WHAT TO DO
Return the lines of the data below exactly. Start at the first and end with the line containing "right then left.".

INFORMATION PROVIDED
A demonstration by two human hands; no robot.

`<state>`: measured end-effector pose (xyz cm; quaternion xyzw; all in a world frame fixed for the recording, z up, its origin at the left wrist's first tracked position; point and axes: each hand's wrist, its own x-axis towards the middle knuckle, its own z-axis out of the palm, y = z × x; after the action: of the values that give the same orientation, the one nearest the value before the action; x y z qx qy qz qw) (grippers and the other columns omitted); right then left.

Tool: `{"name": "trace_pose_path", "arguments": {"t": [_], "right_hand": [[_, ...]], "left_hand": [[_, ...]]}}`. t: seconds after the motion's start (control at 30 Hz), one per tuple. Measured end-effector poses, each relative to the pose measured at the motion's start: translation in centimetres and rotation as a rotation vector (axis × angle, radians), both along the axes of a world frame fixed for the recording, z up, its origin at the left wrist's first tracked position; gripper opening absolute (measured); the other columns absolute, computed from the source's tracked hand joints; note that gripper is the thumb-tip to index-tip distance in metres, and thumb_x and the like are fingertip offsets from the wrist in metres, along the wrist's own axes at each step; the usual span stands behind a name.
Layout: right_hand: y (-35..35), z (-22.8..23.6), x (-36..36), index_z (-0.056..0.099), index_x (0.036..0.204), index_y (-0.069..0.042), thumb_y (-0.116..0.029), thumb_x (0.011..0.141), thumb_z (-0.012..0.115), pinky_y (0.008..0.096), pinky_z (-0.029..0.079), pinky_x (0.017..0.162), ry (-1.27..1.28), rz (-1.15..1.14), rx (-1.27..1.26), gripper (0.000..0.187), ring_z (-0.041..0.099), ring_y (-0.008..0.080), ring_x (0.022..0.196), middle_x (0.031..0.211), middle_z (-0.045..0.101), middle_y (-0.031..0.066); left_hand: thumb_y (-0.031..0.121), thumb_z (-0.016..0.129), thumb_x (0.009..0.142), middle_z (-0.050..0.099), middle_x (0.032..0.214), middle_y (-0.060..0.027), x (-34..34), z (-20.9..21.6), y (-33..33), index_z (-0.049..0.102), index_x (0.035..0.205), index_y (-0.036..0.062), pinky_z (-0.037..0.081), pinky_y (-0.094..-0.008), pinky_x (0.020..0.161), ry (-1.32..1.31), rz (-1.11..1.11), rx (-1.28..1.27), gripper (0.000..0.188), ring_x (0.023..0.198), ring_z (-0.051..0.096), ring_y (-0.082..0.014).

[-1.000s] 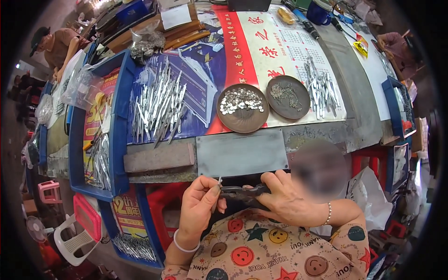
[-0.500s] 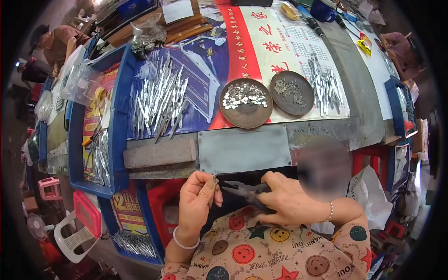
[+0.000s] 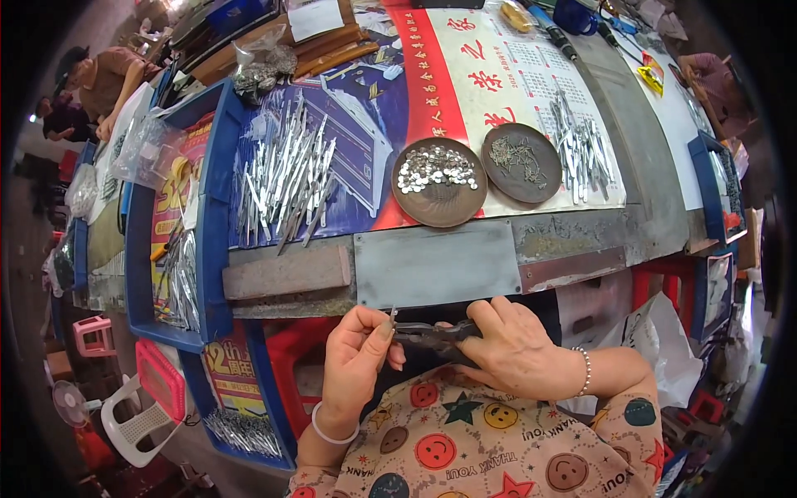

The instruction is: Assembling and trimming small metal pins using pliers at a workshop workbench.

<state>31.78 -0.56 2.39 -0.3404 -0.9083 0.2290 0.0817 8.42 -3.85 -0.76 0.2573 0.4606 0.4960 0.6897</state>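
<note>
Near the table's front edge, my left hand (image 3: 359, 347) pinches a small metal piece (image 3: 393, 314) between thumb and forefinger, its tip poking up. Just to the right, my right hand (image 3: 516, 347) is wrapped round dark-handled pliers (image 3: 432, 334), whose jaws point left and reach the piece at my left fingertips. Whether the jaws grip it, I cannot tell. Beyond my hands a grey metal plate (image 3: 436, 264) lies at the edge. Behind it stand a brown dish of small shiny discs (image 3: 440, 207) and a second dish with thin pins (image 3: 531, 189).
Slim metal blades (image 3: 286, 178) lie heaped at left, and another heap (image 3: 585, 162) at right. A wooden block (image 3: 288, 272) lies along the edge. A blue bin (image 3: 217, 216) with more metal parts stands left. Two other people (image 3: 116, 79) sit further off. Stools and a chair (image 3: 141, 415) stand below.
The pliers have turned from slanting to nearly level, and their jaws now meet the small piece. My left fingertips have shifted slightly right; the piece sticks up more.
</note>
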Motion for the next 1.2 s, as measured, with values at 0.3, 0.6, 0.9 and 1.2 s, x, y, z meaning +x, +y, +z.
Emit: {"name": "trace_pose_path", "arguments": {"t": [0.3, 0.6, 0.9, 1.2], "right_hand": [[1.8, 0.2, -0.3, 0.068, 0.103, -0.005, -0.035, 0.081, 0.072, 0.0386, 0.047, 0.066, 0.029, 0.070, -0.497, 0.037, 0.056, 0.0299, 0.078, 0.092, 0.047, 0.0146], [1.5, 0.4, 0.6, 0.065, 0.081, -0.006, -0.044, 0.076, 0.075, 0.0435, 0.052, 0.067, 0.000, 0.042, -0.438, 0.039, 0.058, 0.0380, 0.082, 0.093, 0.051, 0.0220], [-0.1, -0.6, 0.0, 0.063, 0.075, 0.001, -0.026, 0.072, 0.072, 0.0416, 0.053, 0.068, 0.121, 0.026, -0.101, 0.029, 0.061, 0.0378, 0.085, 0.101, 0.055, 0.0245], [-1.4, -1.0, 0.7, 0.066, 0.077, 0.001, -0.026, 0.076, 0.072, 0.0413, 0.053, 0.068, 0.170, -0.077, -0.235, 0.028, 0.062, 0.0349, 0.079, 0.104, 0.058, 0.0207]], "left_hand": [[0.010, 0.057, 0.099, 0.061, 0.077, -0.0042, -0.1, -0.3, 1.0, 0.055, 0.096, 0.0012, 0.049, -0.0227, 0.059, 0.079, 0.023, 0.049, 0.010, 0.066, 0.059, -0.0097], [0.011, 0.056, 0.099, 0.061, 0.072, -0.0045, -0.8, -1.8, 0.7, 0.054, 0.096, 0.0044, 0.045, -0.0206, 0.055, 0.026, 0.034, -0.019, 0.007, 0.060, 0.057, -0.0094], [0.020, 0.055, 0.100, 0.056, 0.069, 0.0014, -1.1, -0.5, -0.2, 0.055, 0.093, 0.0080, 0.035, -0.0177, 0.050, 0.080, -0.029, 0.050, 0.014, 0.057, 0.049, -0.0044], [0.018, 0.056, 0.100, 0.055, 0.074, 0.0015, -1.1, -0.7, -1.6, 0.055, 0.097, 0.0062, 0.034, -0.0176, 0.050, 0.050, 0.056, 0.050, 0.012, 0.058, 0.048, -0.0041]]}}
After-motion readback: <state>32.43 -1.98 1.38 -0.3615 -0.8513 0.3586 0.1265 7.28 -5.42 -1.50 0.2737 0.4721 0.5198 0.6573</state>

SOLUTION FOR THIS TASK
A demonstration by two human hands; no robot.

`<state>`: measured end-effector pose (xyz cm; quaternion xyzw; all in a world frame fixed for the recording, z up, its origin at the left wrist's first tracked position; point and axes: each hand's wrist, its own x-axis towards the middle knuckle, its own z-axis out of the palm, y = z × x; after the action: of the values that give the same orientation, the one nearest the value before the action; x y z qx qy qz qw) (grippers and the other columns omitted); right then left.

With this, the exercise is finished.